We love receiving messages like this one below. And we don't know where or how Nonhlanha found her love of wine, only that we're glad she's found us.

I love my chardonnay, I think it is the sexiest varietal that we were blessed with, I was looking for a chardonnay that will sweep my feet away, the love of my life...
A wine that I can take to the next brunch, braai with pride and excitement, that friends will enjoy and will put it on the list to buy..
Sometimes it's strange how you find love..
As usual after a month or two, I visit Makro Woodmead and/or Winesense Melrose to stock up, basically buying wines that were recommended by friends or best views from Wine magazine etc..
This time around I decided to ask one of the wine packers at Makro to recommend a good chardonnay or uMakoya...

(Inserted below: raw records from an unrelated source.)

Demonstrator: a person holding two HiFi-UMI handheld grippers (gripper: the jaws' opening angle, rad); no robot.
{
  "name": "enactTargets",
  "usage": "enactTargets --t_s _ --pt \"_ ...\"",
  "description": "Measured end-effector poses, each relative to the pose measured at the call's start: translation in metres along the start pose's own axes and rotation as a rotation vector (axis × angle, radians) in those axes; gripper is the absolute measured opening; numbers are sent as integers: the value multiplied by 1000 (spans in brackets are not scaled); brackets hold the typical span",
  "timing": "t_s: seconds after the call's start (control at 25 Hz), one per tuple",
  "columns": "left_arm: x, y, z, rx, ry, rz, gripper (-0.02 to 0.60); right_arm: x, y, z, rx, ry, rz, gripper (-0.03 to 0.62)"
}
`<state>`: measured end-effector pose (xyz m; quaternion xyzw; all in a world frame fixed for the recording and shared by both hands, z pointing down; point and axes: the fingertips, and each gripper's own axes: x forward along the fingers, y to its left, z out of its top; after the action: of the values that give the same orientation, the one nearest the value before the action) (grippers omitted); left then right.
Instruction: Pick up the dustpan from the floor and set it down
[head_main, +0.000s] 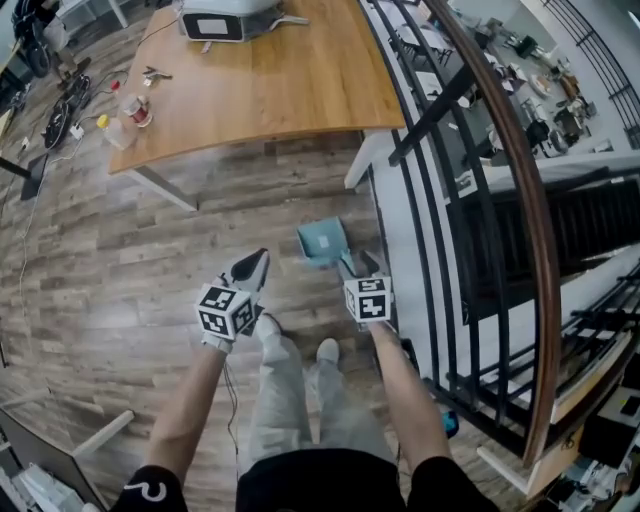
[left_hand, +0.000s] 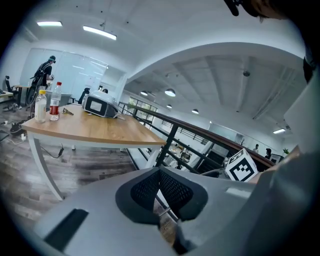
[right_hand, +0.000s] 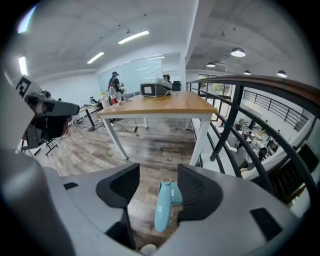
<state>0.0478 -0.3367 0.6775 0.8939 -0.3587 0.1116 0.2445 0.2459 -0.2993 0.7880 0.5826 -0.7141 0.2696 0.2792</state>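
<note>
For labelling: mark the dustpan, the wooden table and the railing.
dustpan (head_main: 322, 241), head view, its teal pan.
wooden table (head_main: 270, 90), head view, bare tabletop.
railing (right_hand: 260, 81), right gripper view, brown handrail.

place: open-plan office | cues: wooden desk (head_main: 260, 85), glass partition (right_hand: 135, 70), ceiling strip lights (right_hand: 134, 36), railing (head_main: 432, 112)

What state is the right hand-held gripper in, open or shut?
Open. The right hand-held gripper has its jaws apart, and the dustpan shows through the gap between them.

Smooth, faintly glossy plastic on dustpan (right_hand: 163, 210); grained, matt wood planks on floor (head_main: 120, 280); satin wood tabletop (head_main: 270, 90); black painted metal railing (head_main: 430, 115).
</note>
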Motion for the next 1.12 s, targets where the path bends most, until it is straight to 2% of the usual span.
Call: enactTargets --t_s 0.2,0.36,0.72,0.88,1.0,1.08,1.12 --pt "20 21 -30 -22 18 -8 -2 56 -14 -32 -19 79 -29 259" --pt "28 38 -57 -29 56 -8 -2 91 -15 -66 -17 172 -35 262" --pt "38 64 -81 -50 85 -3 -2 127 -22 -97 28 253 -94 258" --pt "37 69 -87 -61 88 0 -2 130 -26 -100 21 245 -133 219" --pt "33 73 -92 -68 92 7 -2 129 -24 -101 43 245 -143 174" --pt "30 75 -95 -73 92 11 -2 128 -25 -104 45 259 -157 112" --pt "29 75 -96 -74 93 12 -2 127 -26 -105 38 265 -161 107"
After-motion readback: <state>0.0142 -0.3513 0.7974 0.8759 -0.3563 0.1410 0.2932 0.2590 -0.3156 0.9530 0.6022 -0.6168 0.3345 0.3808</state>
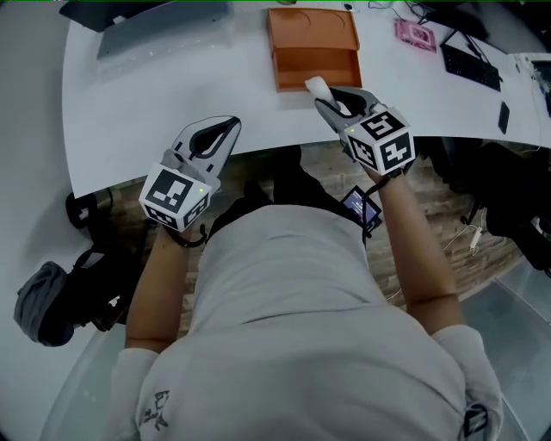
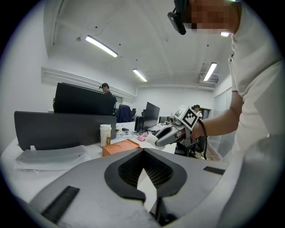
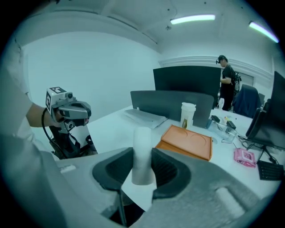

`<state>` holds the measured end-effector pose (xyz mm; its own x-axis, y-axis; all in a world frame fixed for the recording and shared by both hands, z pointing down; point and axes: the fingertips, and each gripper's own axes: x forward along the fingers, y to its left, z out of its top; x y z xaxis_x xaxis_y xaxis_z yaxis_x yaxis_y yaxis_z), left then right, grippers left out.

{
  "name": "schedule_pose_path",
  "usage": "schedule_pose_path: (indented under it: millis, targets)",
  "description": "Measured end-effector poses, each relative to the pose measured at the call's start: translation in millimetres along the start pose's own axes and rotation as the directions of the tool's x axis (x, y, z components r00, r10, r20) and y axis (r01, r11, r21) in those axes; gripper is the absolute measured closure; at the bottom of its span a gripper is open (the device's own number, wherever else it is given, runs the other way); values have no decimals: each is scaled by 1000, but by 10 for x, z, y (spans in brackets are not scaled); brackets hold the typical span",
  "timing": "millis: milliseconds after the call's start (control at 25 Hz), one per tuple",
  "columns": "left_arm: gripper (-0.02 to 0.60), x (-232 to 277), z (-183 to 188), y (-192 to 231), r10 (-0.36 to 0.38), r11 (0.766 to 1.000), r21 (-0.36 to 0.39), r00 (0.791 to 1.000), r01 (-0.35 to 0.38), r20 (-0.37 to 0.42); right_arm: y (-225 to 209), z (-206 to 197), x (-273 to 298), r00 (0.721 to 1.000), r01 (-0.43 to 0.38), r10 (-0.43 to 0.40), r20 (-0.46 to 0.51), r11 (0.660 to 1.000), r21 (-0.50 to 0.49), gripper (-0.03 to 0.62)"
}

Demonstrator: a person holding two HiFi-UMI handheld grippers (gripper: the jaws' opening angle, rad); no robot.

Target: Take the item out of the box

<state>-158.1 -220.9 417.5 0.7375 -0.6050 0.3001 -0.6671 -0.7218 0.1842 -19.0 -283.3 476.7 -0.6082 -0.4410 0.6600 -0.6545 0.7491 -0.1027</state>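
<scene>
An orange box [image 1: 314, 47] sits on the white table [image 1: 172, 103] at the far middle, its lid part open behind it. My right gripper [image 1: 331, 102] hovers just in front of the box, shut on a white cylinder [image 1: 317, 85]. In the right gripper view the white cylinder [image 3: 143, 142] stands upright between the dark pads [image 3: 167, 171], with the orange box [image 3: 187, 141] beyond. My left gripper [image 1: 231, 125] is over the table's near edge, left of the box, jaws together and empty. In the left gripper view the fingertips [image 2: 133, 156] meet, and the right gripper [image 2: 162, 137] shows ahead.
A grey tray [image 1: 164, 21] and dark screens stand at the table's far left. A pink object [image 1: 416, 34] and a black keyboard [image 1: 472, 65] lie at the right. A paper cup [image 3: 188, 115] stands behind the box. A bag [image 1: 43, 301] lies on the floor.
</scene>
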Motion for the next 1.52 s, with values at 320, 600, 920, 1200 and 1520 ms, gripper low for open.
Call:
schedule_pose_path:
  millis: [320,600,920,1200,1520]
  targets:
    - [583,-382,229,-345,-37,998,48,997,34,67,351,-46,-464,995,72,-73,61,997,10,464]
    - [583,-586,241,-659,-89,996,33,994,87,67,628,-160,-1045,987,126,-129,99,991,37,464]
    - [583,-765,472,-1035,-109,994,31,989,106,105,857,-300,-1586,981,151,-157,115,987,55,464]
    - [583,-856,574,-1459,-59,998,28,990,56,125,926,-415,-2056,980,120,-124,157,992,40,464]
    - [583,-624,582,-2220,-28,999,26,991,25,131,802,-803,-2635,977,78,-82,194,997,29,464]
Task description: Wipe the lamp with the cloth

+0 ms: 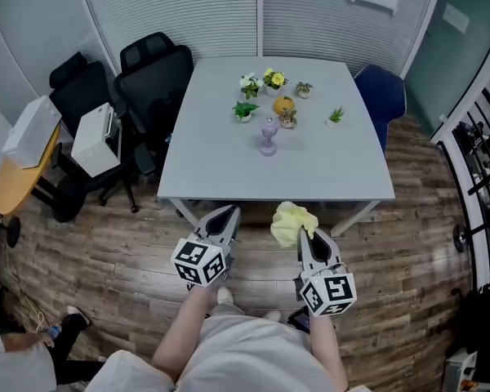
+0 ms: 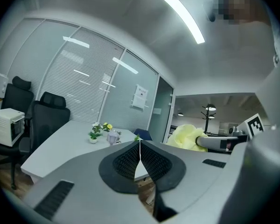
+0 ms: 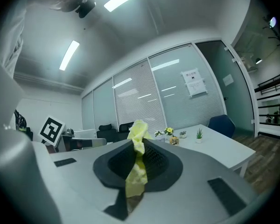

I bought one bottle because I didn't trust his recommendation and really bought the wine to please him...
I was not disappointed in fact I have learned not to take people for granted... I wish I have asked for his name so that I can thank him...
I have bought a couple of bottles, 'cause I'm still excited
I have 2 or 3 bottles of my favourite wine in my boot due to the poor wine list of some of the Jo'burg restaurants and Dombeya Chardonnay 2007 included
I have found the love of my life,
This is the wine that when I have a sip, all the emotions of excitement come back and you share the tears of joy...
Thank you very much to the wine maker and to the terroir that has produced such DIVA!!!!!!!